## Task description:
Return a copy of each line in the listing that includes the word "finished".

-------- Source material

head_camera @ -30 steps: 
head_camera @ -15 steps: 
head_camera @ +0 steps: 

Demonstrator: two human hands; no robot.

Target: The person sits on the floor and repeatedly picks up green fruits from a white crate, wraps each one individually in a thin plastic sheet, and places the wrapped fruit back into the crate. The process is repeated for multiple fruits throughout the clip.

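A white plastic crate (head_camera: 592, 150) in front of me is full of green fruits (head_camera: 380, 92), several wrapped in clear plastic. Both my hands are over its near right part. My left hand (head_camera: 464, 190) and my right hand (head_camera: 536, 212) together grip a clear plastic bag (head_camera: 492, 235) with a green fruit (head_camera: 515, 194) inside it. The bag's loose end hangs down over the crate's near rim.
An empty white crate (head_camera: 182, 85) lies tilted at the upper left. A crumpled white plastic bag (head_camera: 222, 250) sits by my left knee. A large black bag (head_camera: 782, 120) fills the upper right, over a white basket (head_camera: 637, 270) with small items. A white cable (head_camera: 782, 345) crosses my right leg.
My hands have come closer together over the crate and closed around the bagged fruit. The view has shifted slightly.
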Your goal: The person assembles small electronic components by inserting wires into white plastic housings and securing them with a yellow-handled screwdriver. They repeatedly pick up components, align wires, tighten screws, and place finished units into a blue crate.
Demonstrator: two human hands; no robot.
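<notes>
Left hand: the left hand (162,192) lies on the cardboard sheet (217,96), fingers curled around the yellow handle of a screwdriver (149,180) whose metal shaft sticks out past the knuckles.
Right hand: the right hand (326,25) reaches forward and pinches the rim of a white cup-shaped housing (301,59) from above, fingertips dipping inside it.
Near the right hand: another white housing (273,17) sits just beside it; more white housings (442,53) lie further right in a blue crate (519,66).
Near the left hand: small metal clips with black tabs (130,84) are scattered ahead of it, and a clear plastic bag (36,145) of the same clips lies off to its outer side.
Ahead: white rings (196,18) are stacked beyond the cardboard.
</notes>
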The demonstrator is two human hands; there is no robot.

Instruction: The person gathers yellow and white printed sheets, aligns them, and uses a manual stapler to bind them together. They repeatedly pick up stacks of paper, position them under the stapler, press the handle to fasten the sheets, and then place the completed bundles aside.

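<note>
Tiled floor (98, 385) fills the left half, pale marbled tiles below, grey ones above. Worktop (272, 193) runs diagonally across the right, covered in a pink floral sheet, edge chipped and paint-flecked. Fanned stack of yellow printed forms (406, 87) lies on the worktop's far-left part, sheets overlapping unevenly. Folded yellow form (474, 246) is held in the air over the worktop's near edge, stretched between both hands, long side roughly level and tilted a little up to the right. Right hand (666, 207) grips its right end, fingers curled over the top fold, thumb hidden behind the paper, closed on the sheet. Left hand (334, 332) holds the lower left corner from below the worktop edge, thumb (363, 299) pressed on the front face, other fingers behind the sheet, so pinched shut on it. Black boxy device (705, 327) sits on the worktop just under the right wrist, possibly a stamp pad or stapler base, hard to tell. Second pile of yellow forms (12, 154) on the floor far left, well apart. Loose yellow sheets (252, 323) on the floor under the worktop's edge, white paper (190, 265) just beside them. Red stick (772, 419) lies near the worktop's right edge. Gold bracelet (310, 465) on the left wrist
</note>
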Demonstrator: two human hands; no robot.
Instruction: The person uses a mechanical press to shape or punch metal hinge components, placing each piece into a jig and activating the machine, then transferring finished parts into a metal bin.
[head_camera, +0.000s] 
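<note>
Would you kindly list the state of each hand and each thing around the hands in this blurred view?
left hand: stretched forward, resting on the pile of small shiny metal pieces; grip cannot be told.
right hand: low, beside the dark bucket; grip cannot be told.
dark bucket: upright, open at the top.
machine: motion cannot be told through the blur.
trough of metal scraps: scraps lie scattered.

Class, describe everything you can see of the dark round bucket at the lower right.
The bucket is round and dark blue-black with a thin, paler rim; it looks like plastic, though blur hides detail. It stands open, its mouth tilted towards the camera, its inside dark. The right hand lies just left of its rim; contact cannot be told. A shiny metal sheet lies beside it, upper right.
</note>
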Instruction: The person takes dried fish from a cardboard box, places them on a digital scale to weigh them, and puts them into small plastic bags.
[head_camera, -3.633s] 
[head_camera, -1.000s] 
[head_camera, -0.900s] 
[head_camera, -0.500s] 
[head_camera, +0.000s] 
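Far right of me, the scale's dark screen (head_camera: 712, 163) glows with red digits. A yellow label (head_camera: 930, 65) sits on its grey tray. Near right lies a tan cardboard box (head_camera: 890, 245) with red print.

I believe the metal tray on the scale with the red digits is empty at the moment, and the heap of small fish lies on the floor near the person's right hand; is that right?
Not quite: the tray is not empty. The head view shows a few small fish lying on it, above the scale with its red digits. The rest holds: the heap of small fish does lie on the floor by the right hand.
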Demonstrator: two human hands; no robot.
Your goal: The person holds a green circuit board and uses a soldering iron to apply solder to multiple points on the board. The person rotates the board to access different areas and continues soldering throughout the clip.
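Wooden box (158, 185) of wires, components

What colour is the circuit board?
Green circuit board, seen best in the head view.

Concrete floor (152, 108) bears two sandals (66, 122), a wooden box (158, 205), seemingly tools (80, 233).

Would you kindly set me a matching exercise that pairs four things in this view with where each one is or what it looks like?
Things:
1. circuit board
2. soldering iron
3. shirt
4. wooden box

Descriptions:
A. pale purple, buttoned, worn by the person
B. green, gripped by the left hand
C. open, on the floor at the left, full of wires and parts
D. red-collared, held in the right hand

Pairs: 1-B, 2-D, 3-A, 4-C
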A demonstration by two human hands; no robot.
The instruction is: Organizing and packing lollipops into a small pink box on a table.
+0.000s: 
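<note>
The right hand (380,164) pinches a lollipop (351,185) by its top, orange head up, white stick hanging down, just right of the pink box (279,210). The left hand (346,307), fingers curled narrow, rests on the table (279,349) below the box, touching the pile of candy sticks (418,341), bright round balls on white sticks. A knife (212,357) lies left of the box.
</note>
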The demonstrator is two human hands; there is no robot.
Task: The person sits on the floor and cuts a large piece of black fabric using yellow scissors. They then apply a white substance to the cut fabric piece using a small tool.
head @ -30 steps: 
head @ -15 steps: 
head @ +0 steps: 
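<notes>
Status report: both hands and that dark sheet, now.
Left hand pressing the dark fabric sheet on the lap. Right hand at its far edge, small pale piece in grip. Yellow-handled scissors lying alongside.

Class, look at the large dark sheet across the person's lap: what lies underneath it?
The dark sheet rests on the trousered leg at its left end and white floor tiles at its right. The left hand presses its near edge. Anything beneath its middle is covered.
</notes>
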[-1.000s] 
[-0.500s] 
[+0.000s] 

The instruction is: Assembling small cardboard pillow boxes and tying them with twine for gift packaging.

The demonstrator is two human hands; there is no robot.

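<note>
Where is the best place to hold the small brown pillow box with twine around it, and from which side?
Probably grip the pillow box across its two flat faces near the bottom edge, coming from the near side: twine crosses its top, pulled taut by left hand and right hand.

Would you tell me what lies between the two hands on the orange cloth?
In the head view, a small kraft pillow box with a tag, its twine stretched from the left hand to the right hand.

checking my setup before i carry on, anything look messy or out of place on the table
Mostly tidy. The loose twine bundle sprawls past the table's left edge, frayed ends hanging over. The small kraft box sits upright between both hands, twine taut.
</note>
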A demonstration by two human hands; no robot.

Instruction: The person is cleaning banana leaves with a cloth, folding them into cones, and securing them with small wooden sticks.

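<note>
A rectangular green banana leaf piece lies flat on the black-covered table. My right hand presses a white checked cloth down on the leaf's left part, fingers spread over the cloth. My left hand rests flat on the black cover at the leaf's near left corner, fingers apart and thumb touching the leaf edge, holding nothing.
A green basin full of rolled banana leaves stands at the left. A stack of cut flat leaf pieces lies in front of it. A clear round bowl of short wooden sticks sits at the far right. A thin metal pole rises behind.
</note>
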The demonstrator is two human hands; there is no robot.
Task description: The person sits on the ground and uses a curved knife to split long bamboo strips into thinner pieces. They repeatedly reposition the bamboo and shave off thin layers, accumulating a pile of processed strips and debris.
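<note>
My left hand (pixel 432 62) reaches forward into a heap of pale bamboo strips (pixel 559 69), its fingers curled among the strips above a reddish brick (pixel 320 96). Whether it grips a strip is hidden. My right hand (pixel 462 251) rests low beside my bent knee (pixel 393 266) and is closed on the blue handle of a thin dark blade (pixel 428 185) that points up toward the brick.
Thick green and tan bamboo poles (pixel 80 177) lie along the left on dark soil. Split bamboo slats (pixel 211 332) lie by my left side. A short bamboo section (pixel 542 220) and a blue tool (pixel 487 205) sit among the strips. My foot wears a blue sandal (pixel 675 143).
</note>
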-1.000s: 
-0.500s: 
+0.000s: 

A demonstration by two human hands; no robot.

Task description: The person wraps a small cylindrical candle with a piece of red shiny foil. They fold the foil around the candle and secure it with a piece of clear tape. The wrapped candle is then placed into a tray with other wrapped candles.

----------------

## Task response:
Your goal: The person assembles small electronic components by inserting wires into white plastic housings and securing them with a yellow-handled screwdriver. They repeatedly pick up components, align wires, tighten screws, and place finished units into a blue crate.
Instruction: The person uses a mechanical press to shape or punch metal hinge components, placing each piece into a jig and activating the machine, then transferring finished parts into a metal bin.

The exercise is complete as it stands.